Action item:
Drop every picture, then print the rest of the listing exactly as given.

Supplied data:
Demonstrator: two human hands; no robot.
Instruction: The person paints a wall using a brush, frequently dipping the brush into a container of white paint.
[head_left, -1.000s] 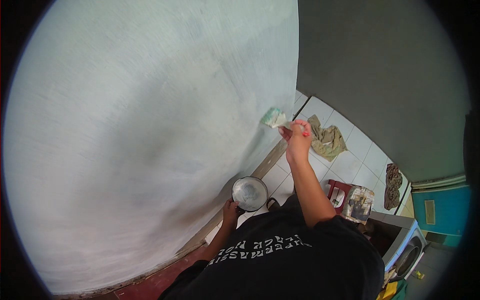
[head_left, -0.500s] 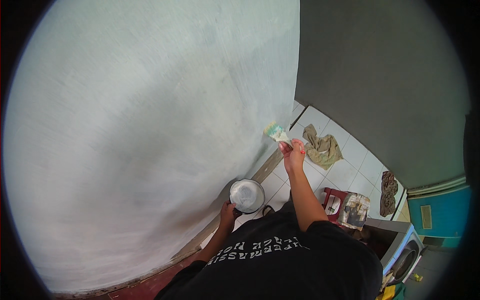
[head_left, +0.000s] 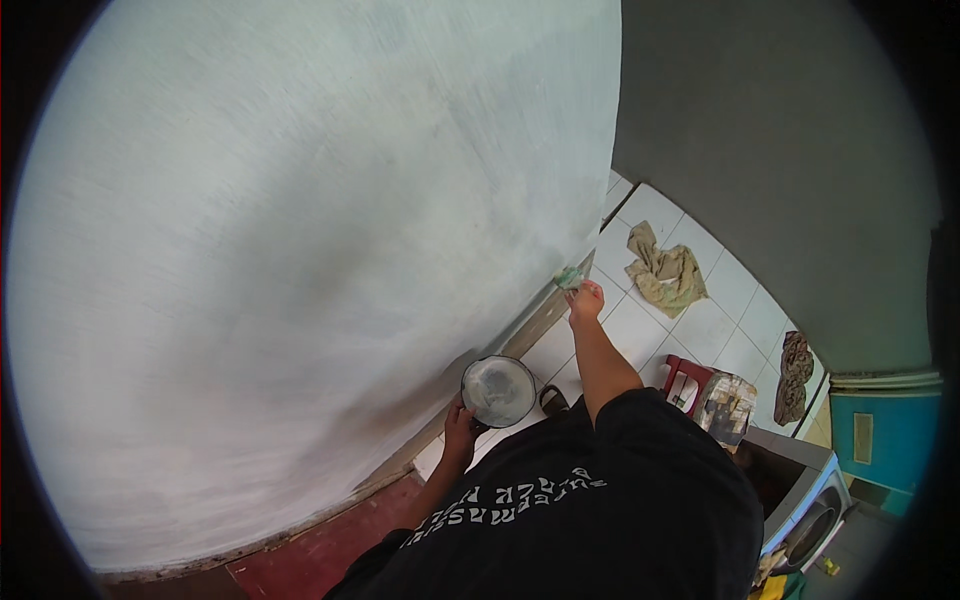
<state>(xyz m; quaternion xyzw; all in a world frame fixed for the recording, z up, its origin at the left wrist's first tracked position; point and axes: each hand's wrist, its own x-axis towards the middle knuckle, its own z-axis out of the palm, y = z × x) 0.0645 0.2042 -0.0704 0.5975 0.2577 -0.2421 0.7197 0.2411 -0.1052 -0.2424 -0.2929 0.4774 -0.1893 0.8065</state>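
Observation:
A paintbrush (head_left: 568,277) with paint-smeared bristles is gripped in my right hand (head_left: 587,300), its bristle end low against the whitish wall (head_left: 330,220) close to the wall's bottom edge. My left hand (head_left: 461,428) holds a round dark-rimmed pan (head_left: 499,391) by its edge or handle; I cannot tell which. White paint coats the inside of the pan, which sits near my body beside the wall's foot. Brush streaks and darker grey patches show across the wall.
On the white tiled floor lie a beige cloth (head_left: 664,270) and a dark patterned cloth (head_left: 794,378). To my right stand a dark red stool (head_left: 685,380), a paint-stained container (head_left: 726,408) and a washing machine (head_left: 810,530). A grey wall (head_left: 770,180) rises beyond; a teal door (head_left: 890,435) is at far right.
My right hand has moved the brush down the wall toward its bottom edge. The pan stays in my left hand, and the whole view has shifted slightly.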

Response area:
Demonstrator: two human hands; no robot.
Instruction: The person paints a wall using a brush, frequently dipping the brush into a container of white paint.
[head_left, -1.000s] 
[head_left, -0.500s] 
[head_left, +0.000s] 
<state>(xyz m; quaternion xyzw; all in a world frame fixed for the recording, z up, its origin at the left wrist's first tracked position; point and axes: each hand's wrist, its own x-axis towards the middle knuckle, its own z-axis out of the palm, y = z × x) 0.0645 0.2042 -0.0704 0.5975 0.2577 -0.2421 0.7197 0.2411 -0.1052 -0.2424 -0.2929 0.4774 -0.1893 0.8065</state>
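Observation:
A paintbrush (head_left: 568,277) with paint-smeared bristles is gripped in my right hand (head_left: 587,300), its bristle end low against the whitish wall (head_left: 330,220) close to the wall's bottom edge. My left hand (head_left: 461,428) holds a round dark-rimmed pan (head_left: 499,391) by its edge or handle; I cannot tell which. White paint coats the inside of the pan, which sits near my body beside the wall's foot. Brush streaks and darker grey patches show across the wall.
On the white tiled floor lie a beige cloth (head_left: 664,270) and a dark patterned cloth (head_left: 794,378). To my right stand a dark red stool (head_left: 685,380), a paint-stained container (head_left: 726,408) and a washing machine (head_left: 810,530). A grey wall (head_left: 770,180) rises beyond; a teal door (head_left: 890,435) is at far right.
My right hand has moved the brush down the wall toward its bottom edge. The pan stays in my left hand, and the whole view has shifted slightly.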

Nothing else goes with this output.